Find all the lines in the material below with the word "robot", and copy them.

[Extracted material]

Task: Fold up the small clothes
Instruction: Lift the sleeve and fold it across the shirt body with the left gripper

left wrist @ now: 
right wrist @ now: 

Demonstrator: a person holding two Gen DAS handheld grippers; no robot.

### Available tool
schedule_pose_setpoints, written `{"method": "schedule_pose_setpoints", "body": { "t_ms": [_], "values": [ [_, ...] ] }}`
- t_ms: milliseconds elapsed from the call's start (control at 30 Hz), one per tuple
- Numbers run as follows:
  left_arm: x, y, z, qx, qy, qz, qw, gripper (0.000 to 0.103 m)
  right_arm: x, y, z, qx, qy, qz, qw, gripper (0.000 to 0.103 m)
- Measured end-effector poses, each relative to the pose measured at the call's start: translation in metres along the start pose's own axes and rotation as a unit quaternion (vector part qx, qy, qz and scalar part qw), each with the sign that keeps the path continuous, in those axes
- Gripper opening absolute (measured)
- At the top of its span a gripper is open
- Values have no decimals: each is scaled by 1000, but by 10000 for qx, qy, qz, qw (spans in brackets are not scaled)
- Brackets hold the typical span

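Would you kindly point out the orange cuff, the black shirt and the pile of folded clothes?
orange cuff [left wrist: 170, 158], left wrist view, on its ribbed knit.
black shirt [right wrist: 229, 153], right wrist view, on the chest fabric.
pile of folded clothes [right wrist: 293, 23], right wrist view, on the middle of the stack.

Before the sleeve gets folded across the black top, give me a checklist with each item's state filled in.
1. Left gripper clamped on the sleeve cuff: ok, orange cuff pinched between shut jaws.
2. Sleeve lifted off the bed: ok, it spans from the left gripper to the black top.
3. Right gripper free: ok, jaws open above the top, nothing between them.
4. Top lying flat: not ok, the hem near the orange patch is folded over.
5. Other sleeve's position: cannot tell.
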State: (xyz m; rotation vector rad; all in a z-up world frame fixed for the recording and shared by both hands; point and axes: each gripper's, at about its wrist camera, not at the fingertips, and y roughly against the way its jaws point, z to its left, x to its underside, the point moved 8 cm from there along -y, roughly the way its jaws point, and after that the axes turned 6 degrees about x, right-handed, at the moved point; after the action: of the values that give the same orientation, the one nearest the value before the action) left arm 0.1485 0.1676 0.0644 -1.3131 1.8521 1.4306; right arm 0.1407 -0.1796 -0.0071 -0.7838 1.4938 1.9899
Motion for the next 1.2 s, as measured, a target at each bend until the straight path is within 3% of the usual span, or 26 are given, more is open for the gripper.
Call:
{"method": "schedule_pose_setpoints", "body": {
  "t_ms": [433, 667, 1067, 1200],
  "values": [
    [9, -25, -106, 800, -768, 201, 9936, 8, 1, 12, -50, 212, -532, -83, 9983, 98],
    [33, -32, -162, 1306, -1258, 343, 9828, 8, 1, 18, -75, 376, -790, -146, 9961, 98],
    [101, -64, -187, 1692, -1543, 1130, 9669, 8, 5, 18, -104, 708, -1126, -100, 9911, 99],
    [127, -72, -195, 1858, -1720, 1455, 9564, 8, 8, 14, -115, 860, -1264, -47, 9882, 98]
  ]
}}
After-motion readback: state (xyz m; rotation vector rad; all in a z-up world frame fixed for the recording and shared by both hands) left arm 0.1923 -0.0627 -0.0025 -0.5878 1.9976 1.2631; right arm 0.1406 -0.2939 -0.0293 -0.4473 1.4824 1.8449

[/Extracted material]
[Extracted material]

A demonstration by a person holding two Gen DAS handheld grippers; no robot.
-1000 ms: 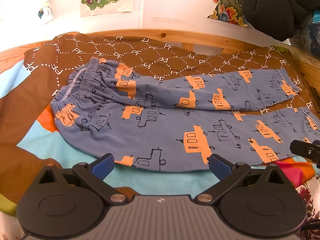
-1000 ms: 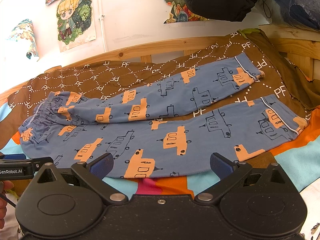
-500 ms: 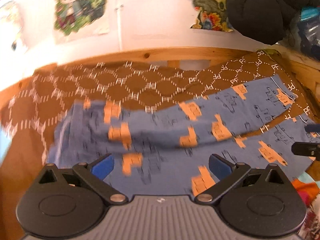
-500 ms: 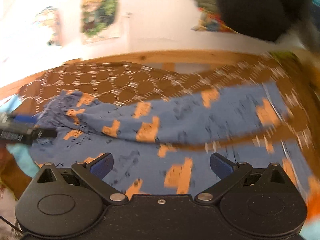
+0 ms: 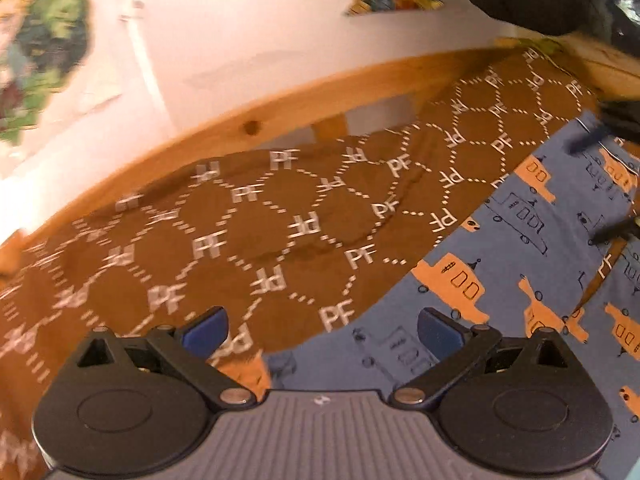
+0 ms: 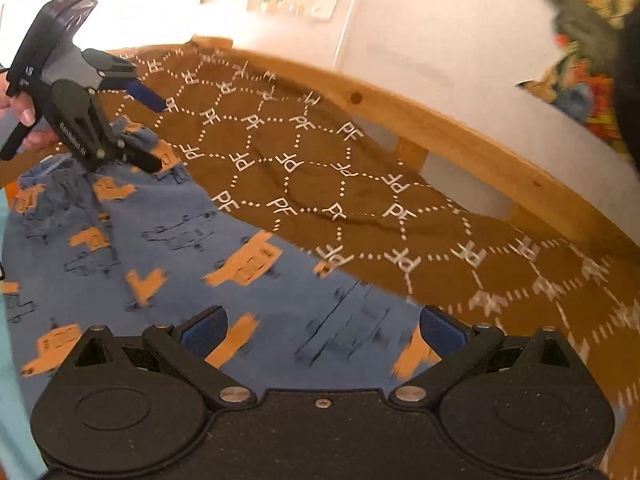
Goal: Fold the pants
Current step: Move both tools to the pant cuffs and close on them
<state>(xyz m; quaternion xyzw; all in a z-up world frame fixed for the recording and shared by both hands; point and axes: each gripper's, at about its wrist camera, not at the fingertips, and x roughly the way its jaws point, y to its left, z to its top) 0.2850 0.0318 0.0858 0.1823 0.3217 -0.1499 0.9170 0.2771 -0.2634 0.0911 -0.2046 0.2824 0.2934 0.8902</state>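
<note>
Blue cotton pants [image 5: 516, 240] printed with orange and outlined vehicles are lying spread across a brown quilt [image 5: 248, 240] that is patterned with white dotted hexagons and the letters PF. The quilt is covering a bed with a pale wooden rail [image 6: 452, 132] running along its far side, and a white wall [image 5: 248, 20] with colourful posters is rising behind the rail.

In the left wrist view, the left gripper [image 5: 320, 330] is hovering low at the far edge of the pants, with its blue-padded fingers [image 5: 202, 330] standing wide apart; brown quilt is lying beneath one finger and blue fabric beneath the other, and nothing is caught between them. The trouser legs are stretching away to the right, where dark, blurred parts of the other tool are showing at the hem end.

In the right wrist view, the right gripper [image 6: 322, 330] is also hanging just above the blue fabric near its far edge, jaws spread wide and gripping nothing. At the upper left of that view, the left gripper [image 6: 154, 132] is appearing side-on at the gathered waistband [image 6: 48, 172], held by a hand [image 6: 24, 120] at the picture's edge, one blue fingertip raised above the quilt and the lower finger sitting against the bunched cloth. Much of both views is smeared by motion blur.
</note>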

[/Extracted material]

Solved exercise
Demonstrator: a person holding two Gen DAS handheld grippers; no robot.
A demonstration by a person holding two Gen DAS handheld grippers; no robot.

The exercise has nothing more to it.